Required work
Your answer should be every line below that includes the word "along".

Dataset excerpt
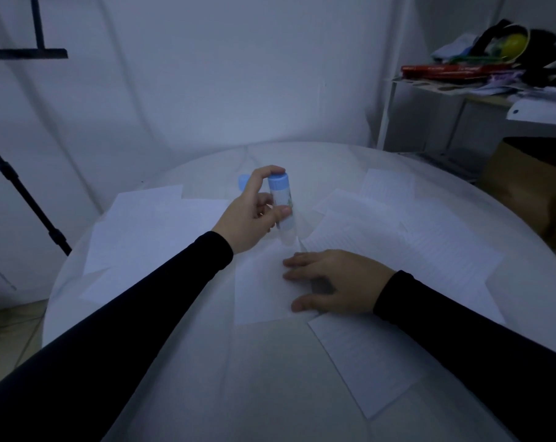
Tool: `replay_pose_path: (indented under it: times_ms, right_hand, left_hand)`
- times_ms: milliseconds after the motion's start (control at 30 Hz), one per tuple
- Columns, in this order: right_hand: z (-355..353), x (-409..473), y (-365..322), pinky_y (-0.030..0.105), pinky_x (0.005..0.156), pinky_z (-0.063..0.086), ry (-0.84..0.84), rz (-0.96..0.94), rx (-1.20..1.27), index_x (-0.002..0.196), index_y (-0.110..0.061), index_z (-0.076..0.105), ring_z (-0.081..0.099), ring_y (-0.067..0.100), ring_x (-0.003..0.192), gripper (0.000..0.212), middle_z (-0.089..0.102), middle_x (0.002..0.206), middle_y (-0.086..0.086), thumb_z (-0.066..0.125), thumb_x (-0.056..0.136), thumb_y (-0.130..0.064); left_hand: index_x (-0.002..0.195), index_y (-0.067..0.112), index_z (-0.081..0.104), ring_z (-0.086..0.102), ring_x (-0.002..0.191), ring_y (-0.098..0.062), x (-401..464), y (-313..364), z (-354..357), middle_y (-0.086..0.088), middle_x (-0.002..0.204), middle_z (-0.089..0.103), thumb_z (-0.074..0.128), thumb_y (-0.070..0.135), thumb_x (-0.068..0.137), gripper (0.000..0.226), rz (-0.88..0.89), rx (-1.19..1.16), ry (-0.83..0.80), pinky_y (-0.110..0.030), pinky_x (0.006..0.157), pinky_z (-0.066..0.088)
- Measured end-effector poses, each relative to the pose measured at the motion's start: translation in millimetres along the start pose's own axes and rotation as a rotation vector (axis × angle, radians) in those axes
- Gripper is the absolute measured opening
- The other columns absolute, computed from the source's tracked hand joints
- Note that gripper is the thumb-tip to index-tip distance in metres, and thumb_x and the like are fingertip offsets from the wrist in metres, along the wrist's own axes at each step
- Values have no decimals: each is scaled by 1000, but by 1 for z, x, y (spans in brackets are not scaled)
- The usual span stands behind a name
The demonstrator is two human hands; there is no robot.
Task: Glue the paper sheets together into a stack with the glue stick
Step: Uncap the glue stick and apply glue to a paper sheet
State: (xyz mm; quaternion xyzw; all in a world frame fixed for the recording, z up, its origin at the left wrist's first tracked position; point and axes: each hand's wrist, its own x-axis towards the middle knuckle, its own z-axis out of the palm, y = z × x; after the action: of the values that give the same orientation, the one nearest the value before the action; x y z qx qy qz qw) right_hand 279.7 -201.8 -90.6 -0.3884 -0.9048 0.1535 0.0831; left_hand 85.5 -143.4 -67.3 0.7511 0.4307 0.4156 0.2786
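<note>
Nearest, at lower right of the frame, a loose lined sheet (365, 355) lies flat on the round white desk (174, 378). Just above it, at centre, the right hand (337, 282) is laid on a blank sheet (263, 291), fingers straight and released, pressing it down. Beyond, the left hand (251, 221) is raised over that sheet, its fingers clasped round the glue stick (281, 208), held nearly upright with the blue knob uppermost and the lower end close to the paper; contact cannot be confirmed. A blue cap (244, 181) is partly hidden behind that hand.

The stick is judged light, rigid and smooth, best held at mid-barrel. The sheets are judged thin, limp, easily creased and prone to sliding, so flat pressure or an edge lift is advised.

Further sheets (397, 224) are scattered at right, others (136, 224) at left, overlapping and possibly obstructing alignment. A dark stand (25, 199) and a cluttered shelf (461, 87) are well apart.
</note>
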Motion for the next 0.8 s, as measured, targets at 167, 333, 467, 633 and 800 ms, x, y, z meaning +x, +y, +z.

Finished exercise
- Measured end-effector poses, each relative to the pose measured at the motion's start: translation in millimetres along the start pose's own axes and rotation as a rotation vector (axis × angle, radians) in those axes
- Note that gripper is the thumb-tip to index-tip distance in metres, and thumb_x and the like are fingertip offsets from the wrist in metres, along the wrist's own axes at each step

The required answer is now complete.